# Need advice for hand cut mortise and tenons



## gthec (Oct 9, 2012)

Hi Folks,
First off, I'm a rank amature. Please be kind.

I'm in the process of building a Stickley type table (similar to this: http://readwatchdo.com/2012/03/adding-leaves-to-a-trestle-table/). The top is done. I made that from reclaimed spruce from an old mill.

I'm doing the work at night wood class at a local high school so I have access to pretty decent equipment in thier woodshop.

I'm making the trestle from 3x6 pine and the legs from 6x6 pine which I have cut, jointed etc. For next steps, I was thinking of cutting the tenons with with a table saw or a hand saw and picking up some Forstner bits for the mortises. 

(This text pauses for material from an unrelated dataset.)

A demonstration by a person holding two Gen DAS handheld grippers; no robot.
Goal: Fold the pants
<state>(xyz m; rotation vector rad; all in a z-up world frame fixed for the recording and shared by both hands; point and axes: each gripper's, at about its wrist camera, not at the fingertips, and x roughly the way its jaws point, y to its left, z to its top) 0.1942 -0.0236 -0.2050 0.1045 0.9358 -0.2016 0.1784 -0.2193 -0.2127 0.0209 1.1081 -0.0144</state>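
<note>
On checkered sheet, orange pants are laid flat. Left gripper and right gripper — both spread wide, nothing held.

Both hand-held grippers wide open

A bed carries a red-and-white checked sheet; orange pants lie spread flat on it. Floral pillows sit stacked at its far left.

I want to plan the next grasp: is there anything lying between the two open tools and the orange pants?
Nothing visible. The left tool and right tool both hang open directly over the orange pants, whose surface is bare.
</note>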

I'm I going in the right direction here? I've poked around and I'm still looking for instruction, videos, guidance on the best way to do the mortises and tenons. Any, tips, links and suggestions are deeply appreciated.

Thanks,
greg


----------



## Purrmaster (Jul 19, 2012)

If the shop has a mortising machine (hollow chisel mortiser) that's an easy and clean way to make mortises. Alternatively you can use a router to rout out most of the mortise waste and chisels to square up the sides.


----------



## Steve Neul (Sep 2, 2011)

Equipment is everything making a mortice and tenon joint. I agree with purrmaster if you had access to a hollow punch morticing machine it would make it a lot easier. If that isn't an option it can be done by building a jig to set over the part and mortice with a plunge router. If that isn't an option you could set up a fence on a drill press and drill a line of holes with a brad point or forsner drill bit. Then by hand chisel out the wood between. It would take a lot of patience and skill to chisel the material out because you don't want the make the mortice larger in the center. The joint needs to be tight or you might as well dowel the joint. As far as making the tenons on a table saw, the topic was covered pretty good on this thread, Making tenons with dado blade in General Woodworking Discussion.


----------



## Dave Paine (May 30, 2012)

I do not have a mortise machine. I keep looking at these, but have not yet taken the plunge.

When I have the need to make mortise and tenon joints I use the table saw to make the tenon. Steve linked a recent thread on using dado's to make the tenon.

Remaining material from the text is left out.